Our study has several limitations. First, residual confounding by other unmeasured or unknown factors remains possible. Second, we cannot investigate the type of dentures, cause of death, time of tooth loss and denture use, dental symptoms, and dental care/utilization, as these data were not collected. Third, our study included a sample with very old age (median age: 90 years).

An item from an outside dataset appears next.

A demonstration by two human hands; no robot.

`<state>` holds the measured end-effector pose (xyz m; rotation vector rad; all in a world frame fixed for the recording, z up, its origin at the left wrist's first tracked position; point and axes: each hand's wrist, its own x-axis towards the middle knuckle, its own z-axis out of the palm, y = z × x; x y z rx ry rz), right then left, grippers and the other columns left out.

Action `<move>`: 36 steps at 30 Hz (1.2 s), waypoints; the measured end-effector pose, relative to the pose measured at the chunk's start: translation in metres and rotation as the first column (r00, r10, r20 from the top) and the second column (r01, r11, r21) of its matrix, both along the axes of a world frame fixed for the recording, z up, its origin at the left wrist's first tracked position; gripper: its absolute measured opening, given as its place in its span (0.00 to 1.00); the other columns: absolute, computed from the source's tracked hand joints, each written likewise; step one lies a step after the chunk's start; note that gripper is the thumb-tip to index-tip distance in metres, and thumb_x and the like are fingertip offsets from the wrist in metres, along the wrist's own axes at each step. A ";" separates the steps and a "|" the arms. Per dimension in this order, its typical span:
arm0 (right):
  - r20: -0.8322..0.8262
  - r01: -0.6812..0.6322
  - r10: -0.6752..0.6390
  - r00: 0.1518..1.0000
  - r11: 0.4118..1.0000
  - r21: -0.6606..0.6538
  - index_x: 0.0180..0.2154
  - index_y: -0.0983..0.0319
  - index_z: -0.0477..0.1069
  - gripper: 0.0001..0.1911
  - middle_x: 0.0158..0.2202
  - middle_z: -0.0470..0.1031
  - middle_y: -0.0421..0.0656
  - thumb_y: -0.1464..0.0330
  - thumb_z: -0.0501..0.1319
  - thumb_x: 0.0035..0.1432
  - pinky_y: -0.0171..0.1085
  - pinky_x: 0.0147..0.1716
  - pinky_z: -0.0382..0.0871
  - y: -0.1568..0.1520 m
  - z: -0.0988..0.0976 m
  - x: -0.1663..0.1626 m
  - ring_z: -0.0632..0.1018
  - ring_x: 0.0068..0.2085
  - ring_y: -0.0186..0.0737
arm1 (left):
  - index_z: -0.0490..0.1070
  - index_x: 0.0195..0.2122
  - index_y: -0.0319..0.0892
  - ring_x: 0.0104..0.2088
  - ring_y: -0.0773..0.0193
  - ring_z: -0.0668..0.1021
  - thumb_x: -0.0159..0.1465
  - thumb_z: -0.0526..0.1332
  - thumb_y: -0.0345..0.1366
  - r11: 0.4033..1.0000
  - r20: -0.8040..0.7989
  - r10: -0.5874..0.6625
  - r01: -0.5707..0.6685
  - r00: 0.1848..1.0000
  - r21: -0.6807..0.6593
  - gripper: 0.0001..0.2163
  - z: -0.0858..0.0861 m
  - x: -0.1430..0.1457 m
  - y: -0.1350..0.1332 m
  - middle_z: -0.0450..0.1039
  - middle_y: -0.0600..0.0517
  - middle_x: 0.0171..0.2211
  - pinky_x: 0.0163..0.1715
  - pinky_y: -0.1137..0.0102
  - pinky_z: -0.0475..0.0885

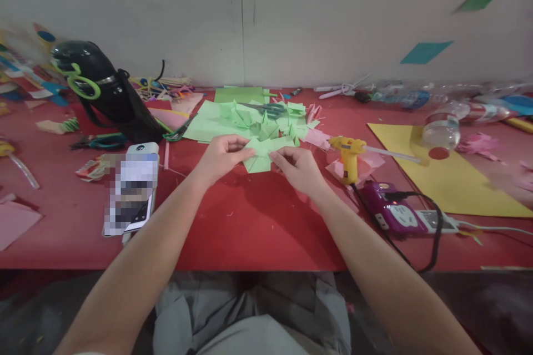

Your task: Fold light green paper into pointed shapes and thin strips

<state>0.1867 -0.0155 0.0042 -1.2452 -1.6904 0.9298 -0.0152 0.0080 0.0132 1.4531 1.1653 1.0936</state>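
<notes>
Left hand (220, 158): from where I stand, its grip is drawn into a pinch, thumb and fingers on the left edge of the green paper (259, 160).
Right hand (297, 167): its grip is pinched too, thumb and forefinger at the paper's right edge.
Green paper: held between the two hands, creased, over the near side of the folded green pieces (268, 128) on the red tabletop (258, 227). Uneven pulling could tear it or drag a crease crooked.
Folded green pieces: just beyond the fingers; a forward push of either hand could crush their points.
Scissors (272, 111): lying among the pieces, so a careless reach there could nick skin or paper.
Glue gun (348, 156): upright near the right hand, nozzle to the left, pink paper under it. I can't tell if it's hot; if so, a sideways brush could burn.
Black cord (437, 238): looped to the purple power block (387, 208). A snag by the right forearm could topple the gun.
Phone (133, 191): beside the left forearm, where an elbow swing might knock it.
</notes>
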 end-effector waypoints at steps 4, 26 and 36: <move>-0.003 -0.012 0.012 1.000 1.000 -0.011 0.23 0.62 0.69 0.21 0.20 0.68 0.39 0.54 0.59 0.60 0.35 0.25 0.57 0.001 -0.002 -0.001 0.65 0.23 0.32 | 0.79 0.35 0.41 0.35 0.59 0.81 0.46 0.76 0.40 0.999 -0.041 -0.028 0.027 0.999 -0.027 0.17 -0.005 -0.002 0.001 0.81 0.49 0.33 0.34 0.68 0.78; -0.077 0.074 -0.083 0.994 0.991 -0.109 0.16 0.60 0.56 0.30 0.16 0.55 0.34 0.48 0.69 0.48 0.35 0.21 0.48 0.000 -0.002 -0.007 0.55 0.22 0.29 | 0.79 0.33 0.41 0.32 0.59 0.81 0.44 0.77 0.39 0.997 -0.044 -0.022 0.019 0.999 -0.081 0.16 -0.002 0.001 0.000 0.81 0.50 0.30 0.33 0.67 0.77; -0.143 0.039 -0.063 0.988 0.986 -0.163 0.21 0.62 0.73 0.21 0.21 0.73 0.41 0.51 0.68 0.50 0.37 0.28 0.64 0.004 -0.006 -0.003 0.70 0.25 0.35 | 0.79 0.32 0.39 0.28 0.62 0.80 0.40 0.78 0.39 0.981 -0.003 0.055 -0.054 0.999 -0.185 0.19 0.001 -0.006 0.004 0.79 0.50 0.26 0.32 0.66 0.79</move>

The participants are older than the general elder population in China. The main study findings, including the evaluation for the optimal number of natural teeth, may not be applicable to other population. Fourth, the primary results may be influenced by the exclusion of 6642 participants whose survival status was unknown as they might have different characteristics. However, our subgroup analyses suggested that the primary effects were not modified by most baseline characteristics. The sensitivity analysis by considering the older adults with unknown survival status censored at the median of follow-up (3 years) suggested that the primary results were robust. Fifth, According to the 4th National Oral Health Survey, the mean remaining teeth was 22.5 ± 8.7 and denture use rate was 34.0% in the 65 to 74 age group in 2015–2016 in China (data for the elderly aged 75 and over was not collected) [
38]. The mean remaining teeth (17.6 ± 10.6) and denture use rate (29.9%) in this age group were relatively lower in our study. This was because our data was collected much earlier than this national survey and there was a continuous improvement in oral health of Chinese elderly in the past decades. This may influence the generalizability of our conclusion. Sixth, there is a threat that some older adults whom died soon after recruitment may not be due to tooth loss or denture use. We undertook sensitivity analysis by excluding participants with an observation time of < 3 years and the result showed no major differences as compared to the primary results. Therefore, we did not include an induction period in the primary results as most previous studies. Last, the quality of evidence is low due to the observational study design.